HOUSTON – Houston Mayor Sylvester Turner has issued a statement following the curfews issued in Bexar County and in San Antonio.
“I don’t rule out anything,” his statement to media reads. “Our behavior, the spread of this virus, and the impact on the health care delivery system will ultimately dictate our response.”
His comments come after Bexar County Judge Nelson Wolff and San Antonio Mayor Nirenberg imposed a curfew, beginning from 10 p.m. to 5 a.m. starting Thursday, Nov. 26, and extending through Monday, Nov. 30. The efforts are due to fears that the Thanksgiving weekend will end in a huge spike of COVID-19 cases, KSAT reported.
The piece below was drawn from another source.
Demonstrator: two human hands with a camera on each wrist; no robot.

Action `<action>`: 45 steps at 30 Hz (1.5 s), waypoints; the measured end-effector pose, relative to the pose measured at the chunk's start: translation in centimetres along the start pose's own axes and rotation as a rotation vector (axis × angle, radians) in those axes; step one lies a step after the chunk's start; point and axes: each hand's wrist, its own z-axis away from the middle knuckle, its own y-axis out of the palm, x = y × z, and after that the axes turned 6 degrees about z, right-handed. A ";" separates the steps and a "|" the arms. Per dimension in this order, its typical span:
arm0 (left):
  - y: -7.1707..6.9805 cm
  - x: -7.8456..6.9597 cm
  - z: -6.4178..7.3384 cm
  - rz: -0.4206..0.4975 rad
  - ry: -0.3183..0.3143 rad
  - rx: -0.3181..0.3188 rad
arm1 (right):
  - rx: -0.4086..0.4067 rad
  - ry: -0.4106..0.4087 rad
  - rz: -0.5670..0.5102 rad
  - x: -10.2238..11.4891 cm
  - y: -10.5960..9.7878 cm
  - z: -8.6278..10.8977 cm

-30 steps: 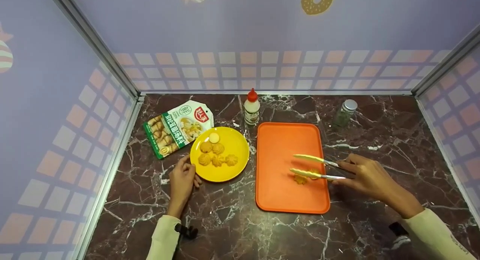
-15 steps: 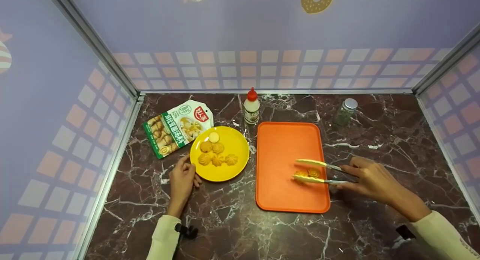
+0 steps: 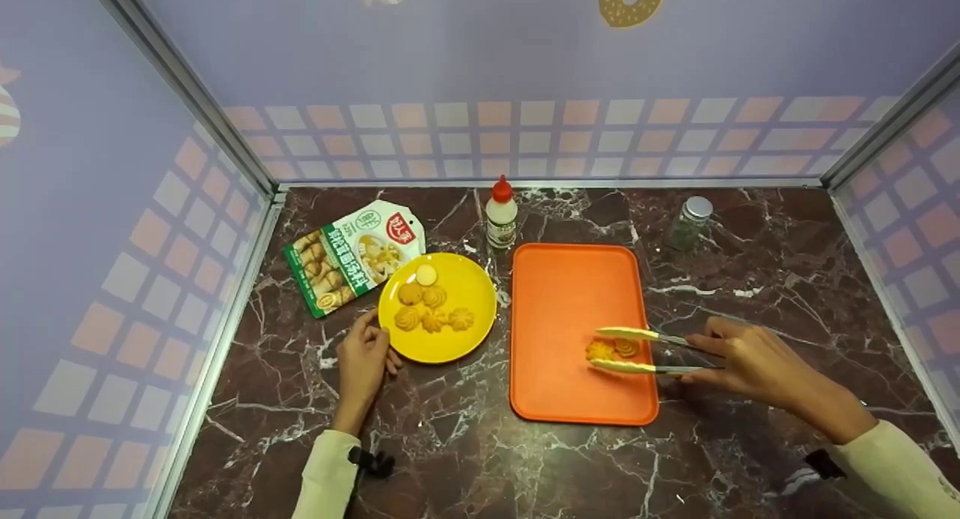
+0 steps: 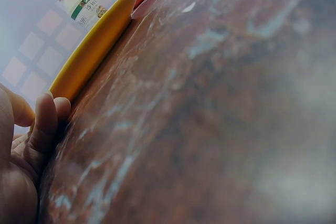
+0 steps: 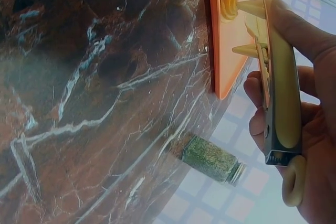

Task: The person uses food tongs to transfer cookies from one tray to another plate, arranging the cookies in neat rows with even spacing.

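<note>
My right hand (image 3: 761, 361) grips a pair of tongs (image 3: 664, 369) with yellow tips. Their arms stand apart, one on each side of several piped butter cookies (image 3: 600, 350) lying on the orange tray (image 3: 555, 294). In the right wrist view, my thumb and fingers hold the tongs (image 5: 286, 87) by their sides. My left hand (image 3: 364, 358) is at the left rim of the yellow plate (image 3: 469, 343), its fingers bent and holding the edge; in the left wrist view a fingertip meets that rim. Several cookies (image 3: 433, 296) sit on the plate.
A green and white food packet (image 3: 352, 256) lies behind the plate at the left. Beyond the tray stand a red-capped squeeze bottle (image 3: 501, 219) and, at the right, a glass jar of green flakes (image 3: 688, 226). Walls border the marble-patterned table (image 3: 450, 459).
The tongs have moved toward me and slightly right, so the tray's cookies now lie between their arms. My left hand and the plate look the same.
</note>
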 end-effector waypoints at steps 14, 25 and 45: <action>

Mayor Turner says the number of hospitalizations have increased by 111 percent.
“If it gets to the point and talking with Dr. Persse and other healthcare professionals, if they say to me Mayor we just have to go to utilize some steps, then I’m going to listen,” he said.
KPRC asked Dr. Joseph Varon at United Memorial Medical Center about the possibility of a curfew.
“Unfortunately, I truly think the cow is out of the barn that means it’s a little too late. At this present time, my primary concern is all the contacts that occurred yesterday during Thanksgiving and everything that happened today during Black Friday where everyone is out there shopping,” Dr. Varon said.
Dr. Varon says our focus needs to be on educating others about the deadly virus.
“That means keep your safe distance, use your mask, wash your hands and don’t go to crowded places,” he said.
KPRC also spoke to several businesses in Houston. Some of them say a curfew won’t effect their businesses as much because they’ve already cut back on hours. Christian Tailgate located on Kirby Drive said a curfew would hurt their business.
“We definitely make most of our money at night for sure. I’ve told my servers from the beginning you want to prepare for the worst and hope for the best,” Dustin Landry, General Manager at Christian’s Tailgate, said.
He says COVID-19 has changed the way they do business.
“We tried to do everything we could as far as curbside and to go to keep everything a float,” he said.
Landry says they will continue to their part and make sure everyone is safe, but he feels a curfew would not change much.
“I think the damage is kind of done at this point so doing what we are doing right now people are itching to get out and so as long as everyone is doing their part I feel like we’ve done as much as we can,” he said.
In San Antonio and Bexar County, people are not allowed to gather outside of their household during the imposed curfew, except for when seeking services from a business. Restaurants, including those with outdoor service areas, are required to close for dine-in services at 10 p.m. until the curfew period ends. The establishments may continue to offer drive-thru, curbside or takeout service after 10 p.m. and resume dine-in service at 6 a.m. during the curfew period. The amended public health order strongly encourages dine-in food service providers to only offer curbside or takeout until the curfew expires on Monday. Individuals or establishments who violate the curfew rules may face a fine up to $1,000.